Deux mois après son départ fracassant du gouvernement, le patron des Républicains Bruno Retailleau a qualifié le budget de la Sécu de "hold-up fiscal" avec l'augmentation de la CSG, de "hold-up social" sur les retraites et de "hold-up démocratique" car, à ses yeux, "jamais le pays n'a été autant à droite et jamais un gouvernement, une politique n'a été autant à gauche".

"Ce texte n'est pas votable", nos députés "auront le choix de l'abstention ou de voter contre", a-t-il asséné dimanche sur BFMTV.
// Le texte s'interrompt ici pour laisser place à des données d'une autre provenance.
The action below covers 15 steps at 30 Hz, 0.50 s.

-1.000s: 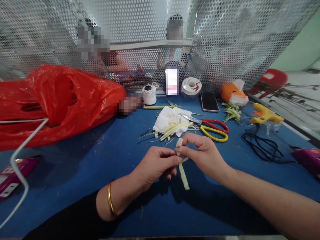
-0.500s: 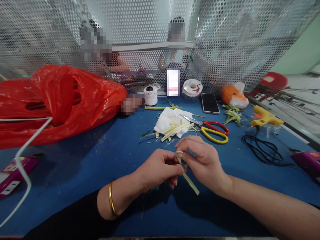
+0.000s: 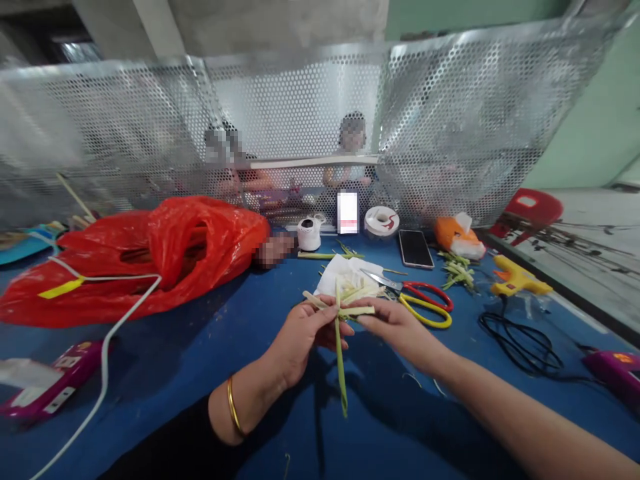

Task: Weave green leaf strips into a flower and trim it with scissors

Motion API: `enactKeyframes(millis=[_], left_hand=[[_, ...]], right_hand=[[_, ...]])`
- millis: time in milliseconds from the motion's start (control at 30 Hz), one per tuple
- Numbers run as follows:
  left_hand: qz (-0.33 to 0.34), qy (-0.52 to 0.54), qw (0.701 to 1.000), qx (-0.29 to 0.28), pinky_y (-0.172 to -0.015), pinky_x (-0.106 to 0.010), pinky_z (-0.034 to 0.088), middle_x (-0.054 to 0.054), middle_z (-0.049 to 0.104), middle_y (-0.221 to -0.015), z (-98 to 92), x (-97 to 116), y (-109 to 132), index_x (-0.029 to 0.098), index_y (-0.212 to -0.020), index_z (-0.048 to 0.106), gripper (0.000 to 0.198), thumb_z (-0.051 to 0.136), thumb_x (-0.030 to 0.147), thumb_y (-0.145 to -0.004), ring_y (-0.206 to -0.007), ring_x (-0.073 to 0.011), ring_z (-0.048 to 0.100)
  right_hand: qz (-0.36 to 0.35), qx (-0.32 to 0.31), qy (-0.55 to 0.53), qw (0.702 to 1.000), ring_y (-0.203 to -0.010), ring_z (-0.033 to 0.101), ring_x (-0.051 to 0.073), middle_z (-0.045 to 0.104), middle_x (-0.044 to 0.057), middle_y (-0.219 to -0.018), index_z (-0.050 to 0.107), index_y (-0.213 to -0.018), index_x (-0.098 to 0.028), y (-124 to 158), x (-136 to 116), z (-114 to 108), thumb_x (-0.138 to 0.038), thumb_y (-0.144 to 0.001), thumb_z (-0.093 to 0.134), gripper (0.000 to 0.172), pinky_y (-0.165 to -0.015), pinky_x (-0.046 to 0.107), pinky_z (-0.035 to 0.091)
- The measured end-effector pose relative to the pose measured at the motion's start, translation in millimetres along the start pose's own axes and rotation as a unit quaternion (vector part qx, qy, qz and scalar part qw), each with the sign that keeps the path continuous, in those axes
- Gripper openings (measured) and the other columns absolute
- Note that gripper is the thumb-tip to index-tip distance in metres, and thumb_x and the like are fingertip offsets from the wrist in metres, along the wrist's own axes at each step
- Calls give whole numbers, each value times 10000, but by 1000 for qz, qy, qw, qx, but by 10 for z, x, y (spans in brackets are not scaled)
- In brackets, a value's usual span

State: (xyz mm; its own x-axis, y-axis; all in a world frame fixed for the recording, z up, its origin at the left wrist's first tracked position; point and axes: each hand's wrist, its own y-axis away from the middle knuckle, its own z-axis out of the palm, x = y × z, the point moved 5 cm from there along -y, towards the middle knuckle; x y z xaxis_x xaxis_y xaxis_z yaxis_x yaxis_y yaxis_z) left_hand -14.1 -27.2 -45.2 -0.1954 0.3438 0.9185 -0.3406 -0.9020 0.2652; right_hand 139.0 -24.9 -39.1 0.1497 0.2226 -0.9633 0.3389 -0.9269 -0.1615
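Both my hands hold crossed pale green leaf strips [image 3: 341,347] just above the blue table [image 3: 210,373]. My left hand [image 3: 305,333], with a gold bangle on its wrist, pinches the strips from the left. My right hand [image 3: 395,327] pinches the horizontal strip's right end. One long strip hangs straight down from the crossing toward the table. Behind the hands lies a white cloth [image 3: 345,277] with more cut leaf strips on it, and red and yellow scissors [image 3: 425,303] beside it.
A red plastic bag [image 3: 150,260] fills the left. A white cable [image 3: 100,360] and a purple box [image 3: 55,387] lie at front left. A phone [image 3: 415,248], ribbon spool [image 3: 381,220], thread roll [image 3: 309,235], yellow glue gun [image 3: 517,280] with black cord [image 3: 525,343]. People sit behind a perforated metal screen [image 3: 450,133].
The camera tilted upward, showing more of the screen. My hands turned the strips, which now form a cross with one long piece hanging down.
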Motion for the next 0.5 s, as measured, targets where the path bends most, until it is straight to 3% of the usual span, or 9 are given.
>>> enactKeyframes(millis=[100, 233, 367, 500], left_hand=[[-14, 0, 999, -35, -486, -203, 447, -47, 700, -657, 64, -3, 21, 134, -1004, 619, 344, 677, 377, -766, -485, -126, 625], [-32, 16, 997, -66, -502, -193, 454, -56, 711, -704, 142, -46, 67, 135, -1006, 648, 349, 703, 371, -754, -495, -106, 617], [-49, 57, 997, 7, -491, -179, 445, -18, 663, -586, 112, -109, 88, 127, -877, 650, 234, 747, 254, -706, -468, -92, 588], [-40, 68, 996, 29, -494, -172, 440, -17, 645, -564, 106, -119, 108, 114, -829, 660, 154, 726, 201, -720, -477, -90, 591]], right_hand=[[-47, -43, -3, 998, -845, 617, 182, 697, 23, -833, 682, -802, -185, 39, -16, 160, -308, -864, 572, 176, -841, 326, 462], [-75, -3, 72, 995, -752, 595, 180, 680, 34, -771, 675, -799, -185, 69, 78, 160, -320, -912, 505, 246, -724, 311, 469], [-178, 32, 274, 945, -675, 553, 179, 660, 46, -696, 671, -794, -198, 94, 42, 131, -209, -928, 428, 278, -713, 334, 422], [-232, 39, 322, 917, -651, 558, 171, 654, 39, -684, 665, -848, -183, 98, -8, 142, -104, -875, 410, 268, -733, 338, 411]])
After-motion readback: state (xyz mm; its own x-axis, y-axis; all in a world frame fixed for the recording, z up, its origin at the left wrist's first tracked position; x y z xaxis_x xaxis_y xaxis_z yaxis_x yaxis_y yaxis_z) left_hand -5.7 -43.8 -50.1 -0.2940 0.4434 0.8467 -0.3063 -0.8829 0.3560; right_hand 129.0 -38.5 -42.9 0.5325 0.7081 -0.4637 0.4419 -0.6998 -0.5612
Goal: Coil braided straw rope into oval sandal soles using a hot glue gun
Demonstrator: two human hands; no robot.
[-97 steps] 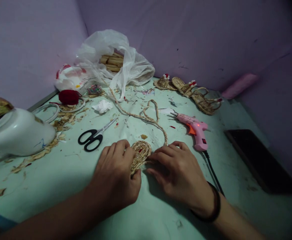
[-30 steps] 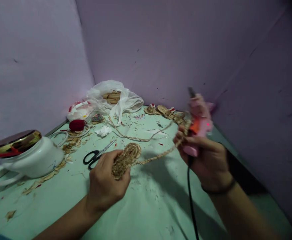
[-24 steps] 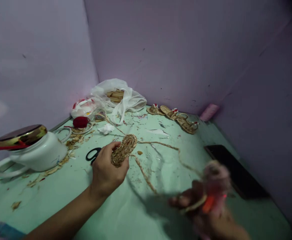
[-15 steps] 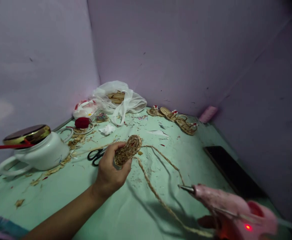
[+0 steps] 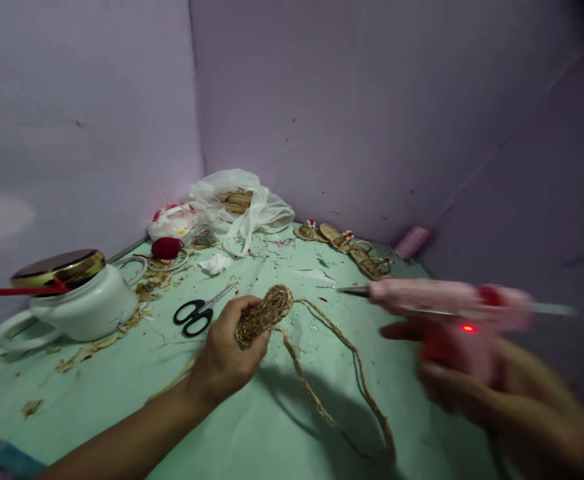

Il se retrouve ainsi sur la ligne de l'ex-Premier ministre Édouard Philippe. Le maire du Havre, candidat déclaré pour 2027, a jeté un pavé dans la mare en annonçant, qu'"en l'état", le groupe Horizons ne voterait pas ce budget. Et ses troupes se sont largement abstenues vendredi sur la partie recettes.

Sébastien Lecornu "s'est mis dans les mains des socialistes" avec les retraites et le renoncement à l'article 49.3, a dénoncé Bruno Retailleau. Il plaide pour un retour de cet outil constitutionnel, qui permet de faire adopter sans vote un projet de loi.

Nous serons "parfaitement nombreux et totalement présents" pour voter contre l'ensemble du projet de loi, a averti le député du Rassemblement national Jean-Philippe Tanguy, invité dans le grand Jury RTL-Public Sénat-Le Figaro-M6.